▸ EXERCISE REQUIREMENTS
Copy out the listing below, keeping every character as is.

▸ RAW DATA
· · · · · · ·

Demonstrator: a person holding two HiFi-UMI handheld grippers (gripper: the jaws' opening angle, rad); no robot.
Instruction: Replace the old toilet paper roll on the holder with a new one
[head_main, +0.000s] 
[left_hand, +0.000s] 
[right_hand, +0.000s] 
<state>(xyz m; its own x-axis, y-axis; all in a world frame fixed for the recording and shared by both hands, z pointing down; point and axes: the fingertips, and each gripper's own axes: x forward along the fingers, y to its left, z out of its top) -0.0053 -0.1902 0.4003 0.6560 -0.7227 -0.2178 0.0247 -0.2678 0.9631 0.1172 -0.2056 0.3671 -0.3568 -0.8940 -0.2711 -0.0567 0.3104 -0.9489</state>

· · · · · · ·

▸ REPLY TO THE EXERCISE
Demonstrator: a person holding two HiFi-UMI handheld grippers (gripper: the jaws' opening angle, rad); no robot.
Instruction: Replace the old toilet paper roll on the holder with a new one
[head_main, +0.000s] 
[left_hand, +0.000s] 
[right_hand, +0.000s] 
<state>(xyz m; its own x-axis, y-axis; all in a world frame fixed for the recording and shared by both hands, z pointing down; point and axes: the fingertips, and each gripper's own axes: x forward along the fingers, y to its left, z out of its top) -0.0053 -0.1902 0.4003 0.6560 -0.7227 -0.2178 0.0247 -0.2678 0.9631 0.1172 -0.2056 0.3671 -0.3568 -0.8940 -0.2711 -0.0567 0.3104 -0.9489</state>

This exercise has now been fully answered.